Director: Mel Stuart

Institute History

  • 2003 Sundance Film Festival


"All of us have something to say, but some are never heard," Richard Pryor says at the start of Wattstax. This film gives the black citizens of Watts that unique opportunity.

Wattstax commemorates the six-hour, 1972 concert in the Los Angeles Coliseum when 100,000 people came together "in a soulful expression of the black experience." Dubbed the black Woodstock, the concert was staged as a benefit by Stax Records seven years after the Watts riots.

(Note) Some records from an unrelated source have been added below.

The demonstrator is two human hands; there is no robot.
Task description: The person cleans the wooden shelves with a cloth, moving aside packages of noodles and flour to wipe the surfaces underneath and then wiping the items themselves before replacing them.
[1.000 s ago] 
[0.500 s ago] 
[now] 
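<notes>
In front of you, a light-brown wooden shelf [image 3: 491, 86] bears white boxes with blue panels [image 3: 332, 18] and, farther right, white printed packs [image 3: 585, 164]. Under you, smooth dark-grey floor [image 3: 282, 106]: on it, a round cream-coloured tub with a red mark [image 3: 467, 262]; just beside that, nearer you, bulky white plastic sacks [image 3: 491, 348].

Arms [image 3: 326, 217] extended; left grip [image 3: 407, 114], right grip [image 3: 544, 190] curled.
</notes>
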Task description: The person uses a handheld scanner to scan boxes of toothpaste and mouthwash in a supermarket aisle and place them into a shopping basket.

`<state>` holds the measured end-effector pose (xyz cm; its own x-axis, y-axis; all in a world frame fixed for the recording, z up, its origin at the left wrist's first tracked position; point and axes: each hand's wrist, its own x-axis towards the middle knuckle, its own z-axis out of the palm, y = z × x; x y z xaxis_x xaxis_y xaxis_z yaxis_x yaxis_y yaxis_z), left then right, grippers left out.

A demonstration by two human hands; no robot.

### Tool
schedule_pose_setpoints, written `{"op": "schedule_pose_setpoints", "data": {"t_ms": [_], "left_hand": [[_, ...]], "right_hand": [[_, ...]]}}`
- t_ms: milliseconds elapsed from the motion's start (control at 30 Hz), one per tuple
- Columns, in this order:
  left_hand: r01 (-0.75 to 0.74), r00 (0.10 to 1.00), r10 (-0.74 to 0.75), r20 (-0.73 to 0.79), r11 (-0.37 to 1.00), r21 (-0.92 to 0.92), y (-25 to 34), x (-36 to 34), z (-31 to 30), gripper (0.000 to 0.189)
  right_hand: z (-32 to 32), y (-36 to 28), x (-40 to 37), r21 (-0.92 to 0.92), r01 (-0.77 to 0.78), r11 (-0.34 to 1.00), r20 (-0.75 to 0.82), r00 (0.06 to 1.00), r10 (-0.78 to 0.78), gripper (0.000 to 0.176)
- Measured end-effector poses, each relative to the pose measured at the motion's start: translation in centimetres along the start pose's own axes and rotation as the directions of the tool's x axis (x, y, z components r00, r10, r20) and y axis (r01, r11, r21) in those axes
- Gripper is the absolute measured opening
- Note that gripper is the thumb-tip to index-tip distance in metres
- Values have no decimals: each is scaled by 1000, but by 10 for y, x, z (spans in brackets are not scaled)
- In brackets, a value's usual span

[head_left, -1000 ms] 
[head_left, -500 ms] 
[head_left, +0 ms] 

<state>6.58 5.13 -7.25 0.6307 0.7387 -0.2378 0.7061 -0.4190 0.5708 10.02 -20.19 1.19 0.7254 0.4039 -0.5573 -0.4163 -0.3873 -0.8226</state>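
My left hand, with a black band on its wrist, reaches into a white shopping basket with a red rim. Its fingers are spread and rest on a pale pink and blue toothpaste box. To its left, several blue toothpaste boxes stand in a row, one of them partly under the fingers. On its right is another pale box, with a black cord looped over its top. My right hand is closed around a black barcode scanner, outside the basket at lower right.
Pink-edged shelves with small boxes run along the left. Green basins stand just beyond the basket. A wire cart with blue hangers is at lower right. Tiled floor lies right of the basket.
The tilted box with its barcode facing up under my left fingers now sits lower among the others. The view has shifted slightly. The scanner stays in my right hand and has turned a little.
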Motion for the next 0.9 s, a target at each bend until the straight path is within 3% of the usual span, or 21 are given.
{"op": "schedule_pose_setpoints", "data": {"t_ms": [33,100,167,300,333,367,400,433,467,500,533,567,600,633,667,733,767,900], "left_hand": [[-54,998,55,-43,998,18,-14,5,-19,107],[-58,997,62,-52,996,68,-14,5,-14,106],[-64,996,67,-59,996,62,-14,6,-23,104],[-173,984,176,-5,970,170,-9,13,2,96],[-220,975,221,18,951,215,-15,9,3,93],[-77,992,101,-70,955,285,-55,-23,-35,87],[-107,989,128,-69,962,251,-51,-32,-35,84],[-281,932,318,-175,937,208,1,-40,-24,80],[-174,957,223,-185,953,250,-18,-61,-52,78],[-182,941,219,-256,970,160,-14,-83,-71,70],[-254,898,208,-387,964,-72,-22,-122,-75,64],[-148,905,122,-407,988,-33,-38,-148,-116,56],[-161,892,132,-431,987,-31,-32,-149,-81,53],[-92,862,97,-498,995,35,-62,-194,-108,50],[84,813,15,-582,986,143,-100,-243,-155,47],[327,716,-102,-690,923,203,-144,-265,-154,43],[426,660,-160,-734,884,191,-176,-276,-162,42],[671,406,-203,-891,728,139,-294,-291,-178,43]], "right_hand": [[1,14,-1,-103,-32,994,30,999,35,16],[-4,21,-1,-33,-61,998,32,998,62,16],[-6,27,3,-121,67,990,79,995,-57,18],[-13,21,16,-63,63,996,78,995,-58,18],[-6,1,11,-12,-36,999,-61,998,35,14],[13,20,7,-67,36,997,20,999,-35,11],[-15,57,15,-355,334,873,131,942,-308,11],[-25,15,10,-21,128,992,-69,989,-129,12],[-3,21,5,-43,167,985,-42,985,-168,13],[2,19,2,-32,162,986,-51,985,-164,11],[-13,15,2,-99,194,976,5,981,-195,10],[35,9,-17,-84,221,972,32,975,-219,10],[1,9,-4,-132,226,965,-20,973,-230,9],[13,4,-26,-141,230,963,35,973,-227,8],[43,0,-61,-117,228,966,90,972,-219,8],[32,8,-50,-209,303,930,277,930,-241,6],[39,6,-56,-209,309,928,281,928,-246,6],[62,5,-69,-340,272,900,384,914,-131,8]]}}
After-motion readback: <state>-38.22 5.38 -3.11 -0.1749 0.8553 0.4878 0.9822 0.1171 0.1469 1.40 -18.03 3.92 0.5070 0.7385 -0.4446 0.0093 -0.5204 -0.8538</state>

But more than simply a concert film, Wattstax is a vibrant portrait of a black community in transition. Candid comments by Watts residents and pithy, often-irreverent observations by Pryor on the dilemma of being black in America are counterpointed against actual concert footage, where the performances are chosen and organized so they reflect aspects of black urban life: gospel and storefront churches, the blues and male/female relationships.

High points include "Respect Yourself" and "We the Prople" by the harmonious Staple Singers, the Emotions in a roof-raising rendition of "Peace Be Still" at a neighborhood church, and Rufus Thomas rocking to "The Funky Chicken" in shocking pink hot pants.

This film restoration features a completely remastered audio track and careful repair of damaged film footage. Most importantly, the new Wattstax restores the film's original ending: the concert's triumphant conclusion when soulman Isaac Hayes sings "Shaft" and "Soulsville" to a mesmerized audience. These scenes had to be cut from the film because of a rerecording rights dispute.